Aber die Namen waren immer mit dem Ort verknüpft. Du hörtest »Polofeld« und du wusstest, wo du warst. In Harlem. Über die Jahre wurde dieser Baseball-platz viermal umgelegt und umgebaut. Doch der Name blieb bestehen, weil er ausdrückte, was ein Name traditionellerweise ausdrückt – eine Verbindung zwischen Menschen und einem Ort.

Dann kamen die Giants nach San Francisco. Sie spielten im Candlestick Park, der wegen der Candlestick-Spitze in der Bucht von San Francisco1 so hieß. Willie inmitten dieser kalten Winde statt in den lockeren heißen New Yorker Sommern – das war kaum vorstellbar. Doch niemals verlor er sein Fingerspitzengefühl und seine Fröhlichkeit; und jetzt ruht er natürlich in der Hall of Fame.
Im Jahr 2000 zogen die Giants in ein neues Baseballstadion. Es war am China Basin gelegen, ebenfalls direkt an der Bucht, aber näher an der Innenstadt und windgeschützter. Das Stadion wurde nach dem Vorbild des Camden Yards in Baltimore gebaut – ein neues Stadion, dessen Design bis ins letzte Detail einem alten nachempfunden war. Es war in jeder Hinsicht ein voller Erfolg, außer in einer: Der neue Platz trug nicht den Namen eines Ortes. Er trug den Namen eines Unternehmens: Pac Bell Platz – was ihm eher die Atmosphäre eines Bürogebäudes verlieh, als die eines Ortes, an dem man Baseballspiele ansehen würde.

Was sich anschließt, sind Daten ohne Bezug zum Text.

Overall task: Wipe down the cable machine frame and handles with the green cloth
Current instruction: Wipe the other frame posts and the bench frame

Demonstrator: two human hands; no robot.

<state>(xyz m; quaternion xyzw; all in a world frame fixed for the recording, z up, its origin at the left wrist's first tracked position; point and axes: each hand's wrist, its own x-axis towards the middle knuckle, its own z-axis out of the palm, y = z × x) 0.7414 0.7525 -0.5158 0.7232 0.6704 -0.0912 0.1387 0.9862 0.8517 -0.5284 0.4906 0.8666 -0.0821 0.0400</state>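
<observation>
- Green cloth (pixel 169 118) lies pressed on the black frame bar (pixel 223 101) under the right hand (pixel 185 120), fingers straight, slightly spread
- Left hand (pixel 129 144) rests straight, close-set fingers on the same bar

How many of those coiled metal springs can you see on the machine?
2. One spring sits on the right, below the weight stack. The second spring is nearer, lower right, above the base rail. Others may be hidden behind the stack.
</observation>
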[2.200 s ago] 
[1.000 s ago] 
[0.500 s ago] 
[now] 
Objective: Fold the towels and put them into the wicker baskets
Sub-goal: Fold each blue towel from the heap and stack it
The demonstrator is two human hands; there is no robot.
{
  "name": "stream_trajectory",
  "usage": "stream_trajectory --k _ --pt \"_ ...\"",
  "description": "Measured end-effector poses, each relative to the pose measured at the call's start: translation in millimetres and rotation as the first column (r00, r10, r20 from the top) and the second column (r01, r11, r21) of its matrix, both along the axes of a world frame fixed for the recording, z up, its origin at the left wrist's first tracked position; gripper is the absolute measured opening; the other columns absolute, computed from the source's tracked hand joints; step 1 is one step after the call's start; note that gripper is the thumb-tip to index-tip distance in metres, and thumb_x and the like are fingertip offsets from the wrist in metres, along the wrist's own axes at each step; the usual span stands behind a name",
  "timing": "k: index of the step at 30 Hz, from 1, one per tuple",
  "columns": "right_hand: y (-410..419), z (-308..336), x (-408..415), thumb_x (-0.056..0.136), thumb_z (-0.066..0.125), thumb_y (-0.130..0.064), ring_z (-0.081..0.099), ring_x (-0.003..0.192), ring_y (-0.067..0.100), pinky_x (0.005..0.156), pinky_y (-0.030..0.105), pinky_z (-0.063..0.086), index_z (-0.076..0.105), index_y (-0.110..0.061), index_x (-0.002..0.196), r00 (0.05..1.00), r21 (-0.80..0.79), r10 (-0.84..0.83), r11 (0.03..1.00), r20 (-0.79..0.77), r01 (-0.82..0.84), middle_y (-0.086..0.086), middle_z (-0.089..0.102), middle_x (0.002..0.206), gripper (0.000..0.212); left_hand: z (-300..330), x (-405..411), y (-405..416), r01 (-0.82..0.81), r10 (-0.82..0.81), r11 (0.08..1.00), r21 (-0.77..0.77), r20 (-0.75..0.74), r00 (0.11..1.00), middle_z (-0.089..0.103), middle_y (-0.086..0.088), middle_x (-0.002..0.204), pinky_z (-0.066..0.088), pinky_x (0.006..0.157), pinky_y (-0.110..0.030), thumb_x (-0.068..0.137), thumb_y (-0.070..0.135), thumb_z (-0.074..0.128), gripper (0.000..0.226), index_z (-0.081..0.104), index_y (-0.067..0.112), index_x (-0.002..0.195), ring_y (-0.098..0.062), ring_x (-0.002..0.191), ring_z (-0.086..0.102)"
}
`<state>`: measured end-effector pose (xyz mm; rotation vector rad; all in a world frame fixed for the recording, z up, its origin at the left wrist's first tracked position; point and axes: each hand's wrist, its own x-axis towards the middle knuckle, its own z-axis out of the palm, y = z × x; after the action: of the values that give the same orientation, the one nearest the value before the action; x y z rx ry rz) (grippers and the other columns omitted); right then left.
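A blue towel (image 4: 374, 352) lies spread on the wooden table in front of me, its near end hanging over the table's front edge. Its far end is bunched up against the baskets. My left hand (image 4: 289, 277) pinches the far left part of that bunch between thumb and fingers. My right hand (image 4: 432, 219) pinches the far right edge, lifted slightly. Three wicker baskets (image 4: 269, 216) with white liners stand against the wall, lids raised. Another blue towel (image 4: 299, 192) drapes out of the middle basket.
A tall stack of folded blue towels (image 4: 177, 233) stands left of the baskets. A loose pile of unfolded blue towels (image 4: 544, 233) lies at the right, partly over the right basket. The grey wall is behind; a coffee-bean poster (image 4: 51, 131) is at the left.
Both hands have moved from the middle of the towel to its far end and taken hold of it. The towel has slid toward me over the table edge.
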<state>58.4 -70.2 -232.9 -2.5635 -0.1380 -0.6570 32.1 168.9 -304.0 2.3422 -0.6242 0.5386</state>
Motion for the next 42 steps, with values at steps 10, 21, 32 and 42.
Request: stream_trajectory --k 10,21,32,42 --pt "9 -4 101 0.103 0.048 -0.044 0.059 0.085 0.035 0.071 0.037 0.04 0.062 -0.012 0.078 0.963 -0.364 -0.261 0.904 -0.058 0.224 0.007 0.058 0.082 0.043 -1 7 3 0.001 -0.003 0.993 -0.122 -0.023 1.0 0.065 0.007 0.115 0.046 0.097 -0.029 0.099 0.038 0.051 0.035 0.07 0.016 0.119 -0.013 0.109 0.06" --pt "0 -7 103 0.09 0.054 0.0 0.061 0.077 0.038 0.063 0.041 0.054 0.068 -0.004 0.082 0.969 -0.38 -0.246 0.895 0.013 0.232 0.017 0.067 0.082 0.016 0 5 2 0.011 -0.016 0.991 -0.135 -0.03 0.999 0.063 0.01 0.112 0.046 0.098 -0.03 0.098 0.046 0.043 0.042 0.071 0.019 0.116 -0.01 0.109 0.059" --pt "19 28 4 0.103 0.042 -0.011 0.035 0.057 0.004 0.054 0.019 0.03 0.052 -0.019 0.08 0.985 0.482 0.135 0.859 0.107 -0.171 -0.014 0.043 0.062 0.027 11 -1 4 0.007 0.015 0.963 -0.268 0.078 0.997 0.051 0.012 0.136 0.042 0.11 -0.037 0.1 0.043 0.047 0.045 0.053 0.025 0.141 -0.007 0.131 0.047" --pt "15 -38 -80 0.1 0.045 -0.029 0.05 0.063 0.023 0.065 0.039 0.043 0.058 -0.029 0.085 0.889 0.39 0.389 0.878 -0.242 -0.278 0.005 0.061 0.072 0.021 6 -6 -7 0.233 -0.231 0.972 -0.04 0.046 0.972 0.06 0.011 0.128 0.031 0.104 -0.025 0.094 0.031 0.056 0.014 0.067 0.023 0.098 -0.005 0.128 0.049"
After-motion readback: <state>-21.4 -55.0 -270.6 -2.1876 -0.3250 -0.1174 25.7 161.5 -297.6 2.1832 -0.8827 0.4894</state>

Später wurde Pac Bell2 zur SBC Corporation, der Name des Baseballplatzes änderte sich entsprechend. Danach kaufte SBC auf, was von seinem einstigen Mutterkonzern AT&T noch übrig war – der Name des Baseballplatzes änderte sich erneut. Beim Poloplatz in Harlem hingegen änderte sich zwar die Struktur, aber der Name blieb immer derselbe. In San Francisco blieb die Struktur dieselbe, aber der Name änderte sich andauernd, im Takt der entwurzelten Einfälle der Finanzwelt.
Eine Gruppe von Fans erkannte schließlich den letzten Namenswechsel als Chance – für das Team und für die Stadt, und letztendlich auch für das Unternehmen, das um öffentliche Aufmerksamkeit warb: Warum den Ort nicht einfach Willie-Mays-Platz nennen? In diesem Namen würden sowohl die »Giants« als auch »San Francisco« mitschwingen. Es würde das Herz eines jeden Baseballfans höher schlagen lassen. Das Unternehmen SBC oder AT&T, oder wie auch immer der Name sein mag, würde dann zu den »Guten« gehören, gewissermaßen ein unternehmerischer Held sein. Indem es sich mit weniger begnügte, würde es durch mehr Anerkennung und Wohlwollen einen größeren Nutzen ziehen.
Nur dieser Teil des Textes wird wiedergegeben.